To make it as tangible as possible, let X be throwing a die and Y is the outcome of tossing a coin.

\(\mathbb{E}[X+Y] = \Sigma_{i=1}^{6}\Sigma_{j=2}^{2} [X_{i}+Y_{j}]P(X_{i},Y_{j})\)

You can expand the expression.

\(\mathbb{E}[X+Y] = \Sigma_{i=1}^{6}\Sigma_{j=1}^{2} X_{i}P(X_{i},Y_{j}) + \Sigma_{i=1}^{6}\Sigma_{j=1}^{2} Y_{i}P(X_{i},Y_{j}) \)

We will split the "i"s and the "j"s

\(\mathbb{E}[X+Y] = \Sigma_{i=1}^{6}X_{i}\Sigma_{j=1}^{2} P(X_{i},Y_{j}) + \Sigma_{j=1}^{2} Y_{i} \Sigma_{i=1}^{6}P(X_{i},Y_{j}) \)

We will recall the marginal probabilities 

• \(P(X = x_{i}) = \Sigma_{j=1}^{2}\) \((P(X = x_{i}, Y = y_{j})\)
• \(P(Y = y_{j}) = \Sigma_{i=1}^{6} (P(X = x_{i}, Y = y_{j})\) 

\(\mathbb{E}[X+Y] = \Sigma_{i=1}^{6}X_{i}(P(X = x_{i}) + \Sigma_{j=1}^{2} Y_{j}(P(Y = y_{j}) \)

You should be able to spot two expected values

\(\mathbb{E}[X+Y] = \mathbb{E}[X] + \mathbb{E}[Y]\)

By the same procedure we can show that:

\(\mathbb{E}[\Sigma_{i=1}^{n}X_{i}] = \Sigma_{i=1}^{n}\mathbb{E}[X_{i}]\)

You can simply show that:

\(\mathbb{Var}[X+Y]= \mathbb{Var}[X] + \mathbb{Var}[Y] \)

To make it as tangible as possible, let X be throwing a die and Y is the outcome from tossing a coin.

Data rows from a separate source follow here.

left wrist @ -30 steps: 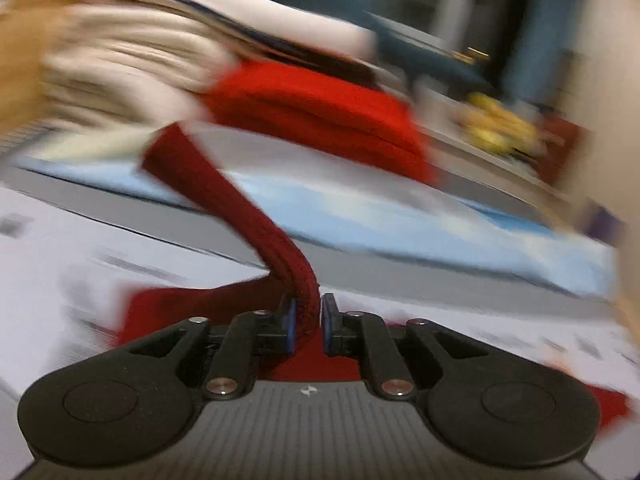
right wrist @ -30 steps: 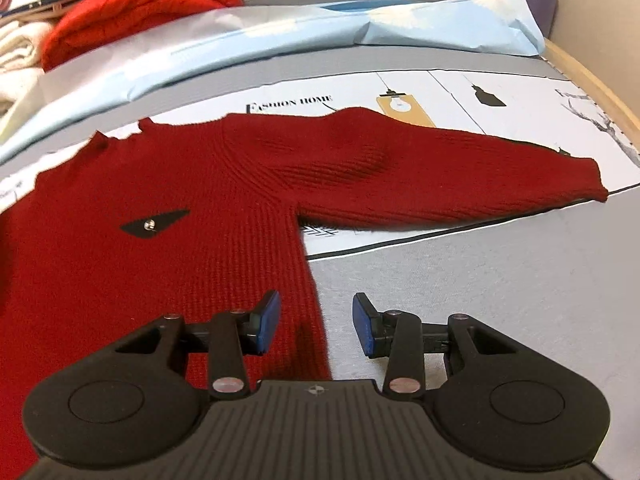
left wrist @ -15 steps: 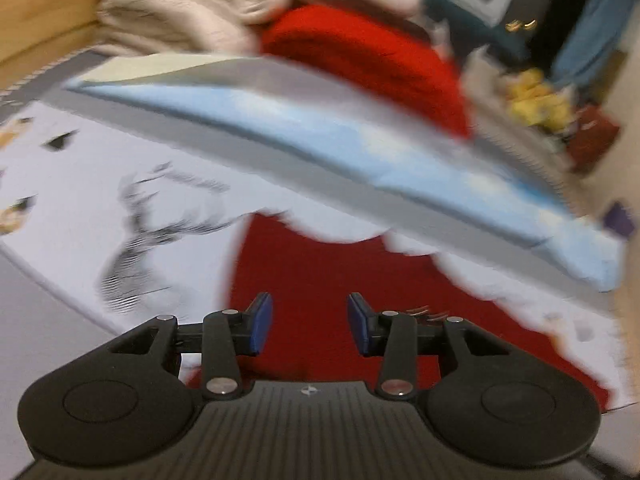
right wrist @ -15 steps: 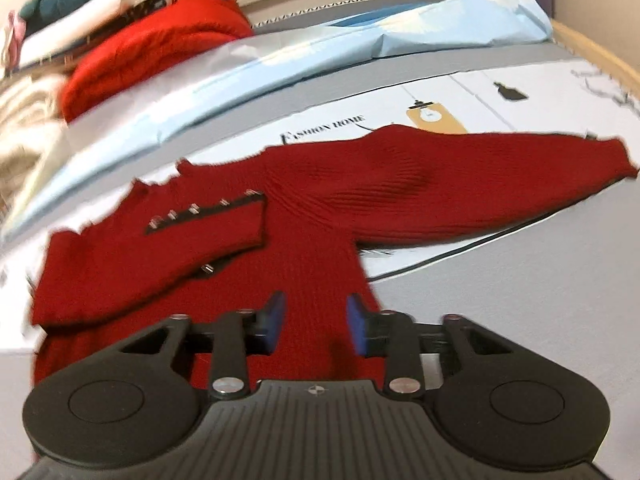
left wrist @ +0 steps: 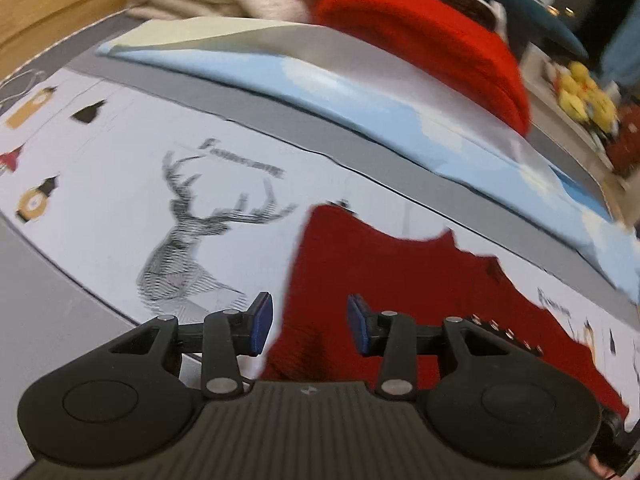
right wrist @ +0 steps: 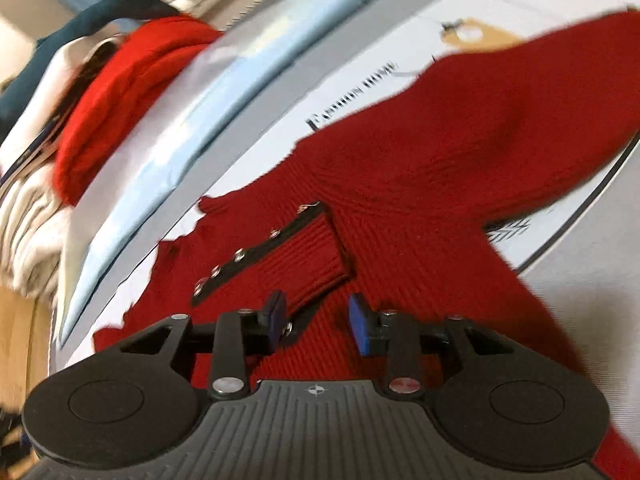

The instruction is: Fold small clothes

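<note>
On the printed mat (left wrist: 100, 184) lies the dark red sweater (right wrist: 420, 168), one cuffed sleeve (right wrist: 288, 256) folded across its chest. Left gripper (left wrist: 308, 322) spread, empty; right gripper (right wrist: 316, 318) just reopened, empty above the knit. Risk: snagging that loose sleeve would undo the fold.

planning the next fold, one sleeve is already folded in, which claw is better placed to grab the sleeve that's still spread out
Right. The right claw hangs open over the dark red sweater, and the outstretched sleeve shows only in its view. The left claw faces the other edge.
</note>
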### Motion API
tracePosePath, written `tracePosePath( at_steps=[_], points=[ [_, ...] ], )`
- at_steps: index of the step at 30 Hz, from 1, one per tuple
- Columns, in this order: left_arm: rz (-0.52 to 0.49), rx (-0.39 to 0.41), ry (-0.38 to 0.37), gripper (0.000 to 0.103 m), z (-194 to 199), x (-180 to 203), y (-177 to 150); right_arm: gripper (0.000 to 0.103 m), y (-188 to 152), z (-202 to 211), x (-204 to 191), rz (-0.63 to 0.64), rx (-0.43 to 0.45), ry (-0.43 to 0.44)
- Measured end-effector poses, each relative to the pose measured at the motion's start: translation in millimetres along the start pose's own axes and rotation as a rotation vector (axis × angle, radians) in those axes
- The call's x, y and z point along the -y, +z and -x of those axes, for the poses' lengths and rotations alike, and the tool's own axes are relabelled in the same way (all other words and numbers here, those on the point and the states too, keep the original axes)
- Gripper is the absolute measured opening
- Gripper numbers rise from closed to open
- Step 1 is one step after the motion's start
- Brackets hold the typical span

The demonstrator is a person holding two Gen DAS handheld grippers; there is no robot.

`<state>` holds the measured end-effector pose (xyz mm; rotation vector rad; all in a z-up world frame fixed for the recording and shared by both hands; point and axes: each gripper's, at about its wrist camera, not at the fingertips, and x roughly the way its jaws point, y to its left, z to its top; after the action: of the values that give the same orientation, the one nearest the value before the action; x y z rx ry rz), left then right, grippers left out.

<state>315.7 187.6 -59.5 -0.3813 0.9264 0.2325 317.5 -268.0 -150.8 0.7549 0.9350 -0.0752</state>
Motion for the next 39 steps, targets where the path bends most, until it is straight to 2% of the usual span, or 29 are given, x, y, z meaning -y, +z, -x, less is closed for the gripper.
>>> tracePosePath(
  at_steps=[4, 5, 6, 7, 8, 11, 13, 14, 15, 16, 18, 19, 20, 22, 23, 24, 25, 27, 28, 29, 31, 33, 36, 39],
  points=[
    [0.026, -0.005, 0.026, 0.045, -1.4, -15.7, 8.9, 0.037, 0.4, -28.0, 0.0, -0.075, 0.016, -0.024],
    [0.018, -0.01, 0.029, 0.045, -3.9, -16.5, 9.7, 0.032, 0.3, -31.7, 0.2, -0.084, 0.023, -0.035],
    [0.008, -0.017, 0.031, 0.045, -5.3, -16.0, 9.8, 0.013, -0.2, -32.9, 0.2, -0.086, 0.046, -0.04],
    [0.0, -0.025, 0.032, 0.045, -8.0, -15.4, 9.5, 0.008, -0.2, -31.6, -0.1, -0.078, 0.073, -0.046],
    [-0.005, -0.032, 0.03, 0.045, -10.3, -14.7, 9.1, 0.007, 0.8, -27.7, -1.0, -0.069, 0.099, -0.042],
    [-0.014, -0.045, 0.023, 0.045, -18.1, -11.2, 5.7, 0.006, 6.5, 1.5, -13.0, -0.04, 0.258, 0.002],
    [-0.017, -0.063, 0.015, 0.045, -25.0, -7.8, 1.4, 0.006, 7.8, 26.9, -24.9, 0.025, 0.39, -0.01],
    [-0.02, -0.075, 0.006, 0.045, -28.4, -5.1, -1.0, 0.006, 9.0, 31.5, -25.7, 0.043, 0.406, -0.05],
    [-0.028, -0.083, -0.001, 0.045, -31.3, -2.0, -3.7, 0.007, 10.1, 29.0, -24.3, 0.058, 0.383, -0.115],
    [-0.037, -0.089, -0.003, 0.045, -34.4, 1.1, -6.8, 0.009, 10.9, 18.9, -18.9, 0.07, 0.319, -0.207],
    [-0.058, -0.099, 0.002, 0.045, -40.5, 7.9, -13.3, 0.012, 8.7, 6.4, 5.9, -0.035, 0.227, -0.282],
    [-0.068, -0.105, -0.002, 0.045, -44.0, 11.3, -16.8, 0.012, 7.7, 7.9, 14.0, -0.09, 0.22, -0.301],
    [-0.075, -0.11, -0.007, 0.045, -46.9, 14.4, -19.8, 0.012, 6.6, 13.1, 17.7, -0.121, 0.237, -0.301],
    [-0.091, -0.133, -0.014, 0.044, -56.8, 19.8, -27.3, 0.012, 4.3, 23.4, 10.2, -0.088, 0.288, -0.269],
    [-0.087, -0.141, -0.012, 0.044, -61.7, 21.0, -30.6, 0.012, 3.0, 28.0, 4.0, -0.056, 0.312, -0.225],
    [-0.078, -0.148, -0.008, 0.041, -67.9, 21.6, -35.3, 0.016, 2.5, 29.7, 0.3, -0.035, 0.32, -0.181],
    [-0.076, -0.16, -0.007, 0.039, -74.1, 21.7, -39.9, 0.027, 3.0, 27.7, -1.4, -0.017, 0.303, -0.13],
    [-0.063, -0.227, 0.002, 0.037, -91.3, 19.9, -51.3, 0.037, 5.3, 9.1, 3.2, -0.01, 0.172, -0.075],
    [-0.047, -0.246, 0.011, 0.037, -96.7, 17.4, -55.6, 0.036, 4.5, -4.7, 8.3, -0.007, 0.073, -0.106],
    [-0.04, -0.241, 0.017, 0.037, -97.2, 16.8, -56.4, 0.033, 1.9, -10.4, 14.5, -0.021, 0.033, -0.146],
    [-0.052, -0.23, 0.033, 0.037, -91.3, 22.2, -53.5, 0.034, -2.5, -7.2, 17.1, -0.035, 0.049, -0.138],
    [-0.075, -0.189, 0.028, 0.037, -79.7, 31.5, -50.2, 0.037, -1.4, -1.6, 4.7, 0.006, 0.048, -0.15],
    [-0.124, -0.141, 0.009, 0.038, -63.0, 50.7, -49.0, 0.037, 4.4, 7.0, -13.5, 0.09, 0.044, -0.175],
    [-0.171, -0.126, -0.022, 0.041, -52.8, 69.4, -54.0, 0.038, 2.9, 21.8, -28.7, 0.193, 0.049, -0.21]
  ],
)
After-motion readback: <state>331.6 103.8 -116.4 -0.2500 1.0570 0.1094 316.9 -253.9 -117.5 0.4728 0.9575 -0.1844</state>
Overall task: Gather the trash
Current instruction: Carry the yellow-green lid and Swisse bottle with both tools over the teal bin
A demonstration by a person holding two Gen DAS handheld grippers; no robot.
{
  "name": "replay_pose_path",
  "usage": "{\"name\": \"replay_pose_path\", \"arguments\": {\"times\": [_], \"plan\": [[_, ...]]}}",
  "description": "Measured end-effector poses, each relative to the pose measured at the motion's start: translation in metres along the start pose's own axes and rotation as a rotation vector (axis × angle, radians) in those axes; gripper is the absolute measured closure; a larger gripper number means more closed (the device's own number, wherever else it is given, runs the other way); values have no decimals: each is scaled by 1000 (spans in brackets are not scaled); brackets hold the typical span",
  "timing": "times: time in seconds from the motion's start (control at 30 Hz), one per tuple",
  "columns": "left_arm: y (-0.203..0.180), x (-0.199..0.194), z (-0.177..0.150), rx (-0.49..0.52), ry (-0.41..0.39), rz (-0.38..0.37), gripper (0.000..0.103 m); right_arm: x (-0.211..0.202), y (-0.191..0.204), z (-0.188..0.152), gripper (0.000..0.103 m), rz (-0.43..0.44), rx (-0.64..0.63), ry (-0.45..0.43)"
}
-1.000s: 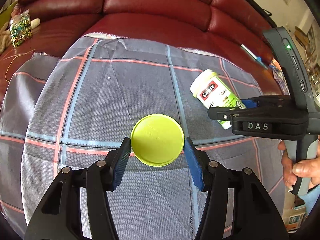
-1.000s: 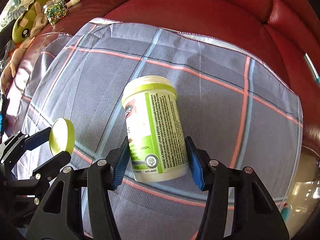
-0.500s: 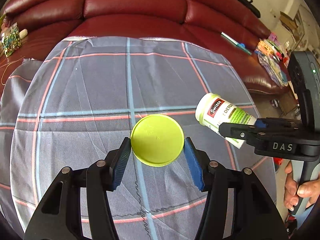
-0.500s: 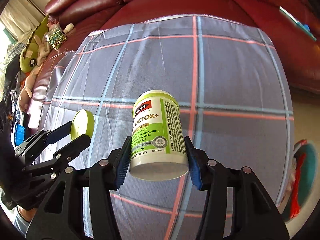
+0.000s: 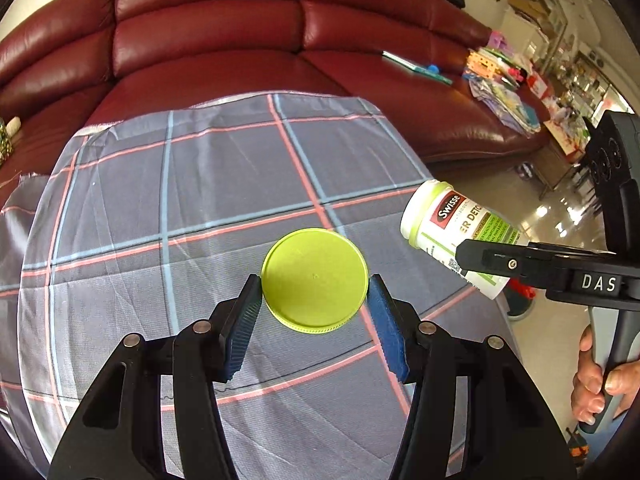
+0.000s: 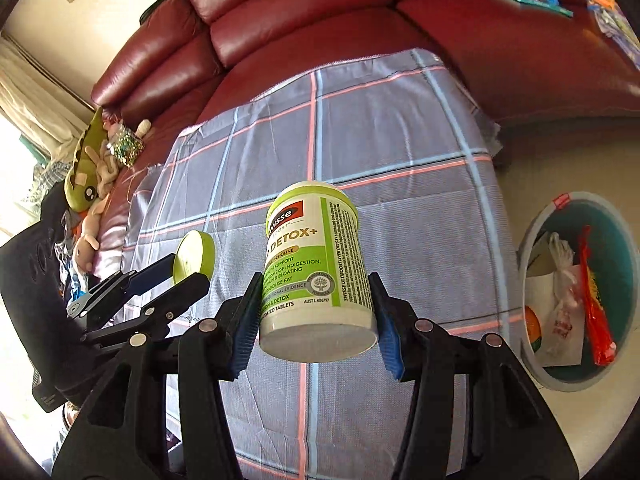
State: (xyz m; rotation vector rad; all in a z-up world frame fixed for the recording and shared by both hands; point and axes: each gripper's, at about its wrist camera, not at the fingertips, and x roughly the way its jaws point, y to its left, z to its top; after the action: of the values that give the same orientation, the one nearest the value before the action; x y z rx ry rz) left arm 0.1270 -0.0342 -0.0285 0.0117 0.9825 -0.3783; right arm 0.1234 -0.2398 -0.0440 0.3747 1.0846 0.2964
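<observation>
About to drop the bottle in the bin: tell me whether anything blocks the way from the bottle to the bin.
Nothing visible does. The right gripper holds the bottle above the checked cloth; the open bin sits on the floor past the cloth's right edge, with only clear air between them.

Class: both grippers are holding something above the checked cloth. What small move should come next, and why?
Probably carry the right gripper on toward the bin at the cloth's right edge. It is shut on the supplement bottle, held clear of the cloth, and the bin already holds wrappers. The left gripper, gripping the green lid, can follow.
</observation>
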Motion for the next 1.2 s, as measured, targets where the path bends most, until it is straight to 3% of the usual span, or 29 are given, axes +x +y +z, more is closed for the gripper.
{"name": "replay_pose_path", "arguments": {"times": [0.33,0.6,0.83,1.1,1.2], "plan": [[-93,13,14,150,18,-69,48,-81,-82,-17,54,3,134,-141],[-187,47,18,296,66,-152,48,-137,-171,-46,54,-82,256,-224],[-248,89,16,380,132,-187,47,-149,-228,-64,54,-102,363,-235],[-278,129,21,393,192,-209,47,-140,-257,-63,54,-114,402,-202],[-285,140,24,391,196,-204,34,-137,-264,-60,54,-121,410,-189]]}}
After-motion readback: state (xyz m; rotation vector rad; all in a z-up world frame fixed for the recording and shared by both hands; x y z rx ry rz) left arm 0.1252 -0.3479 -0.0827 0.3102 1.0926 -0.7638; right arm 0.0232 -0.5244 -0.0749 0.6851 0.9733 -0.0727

\(\mathbb{Var}[X+Y] = \Sigma_{i=1}^{6}\Sigma_{j=2}^{2} [X_{i}+Y_{j}- \mathbb{E}[X + Y]]^{2}P(X_{i},Y_{j})\)

You can expand the expression.

\begin{array}{ccc} \mathbb{E}[X+Y] = & & & \\ & \Sigma_{i=1}^{6}\Sigma_{j=1}^{2} [x_{i}+y_{j}]^{2}P(X = x_{i},Y = y_{j}) & & \\ & - 2\Sigma_{i=1}^{6}\Sigma_{j=1}^{2} [x_{i}+y_{j}]\mathbb{E}[X + Y]]P(X = x_{i},Y = y_{j}) & & \\ & \Sigma_{i=1}^{6}\Sigma_{j=1}^{2} [\mathbb{E}[X + Y]]]^{2}P(X = x_{i},Y = y_{j}) & & \\ \end{array}

We have split \(\mathbb{E}[X+Y]\) into three terms.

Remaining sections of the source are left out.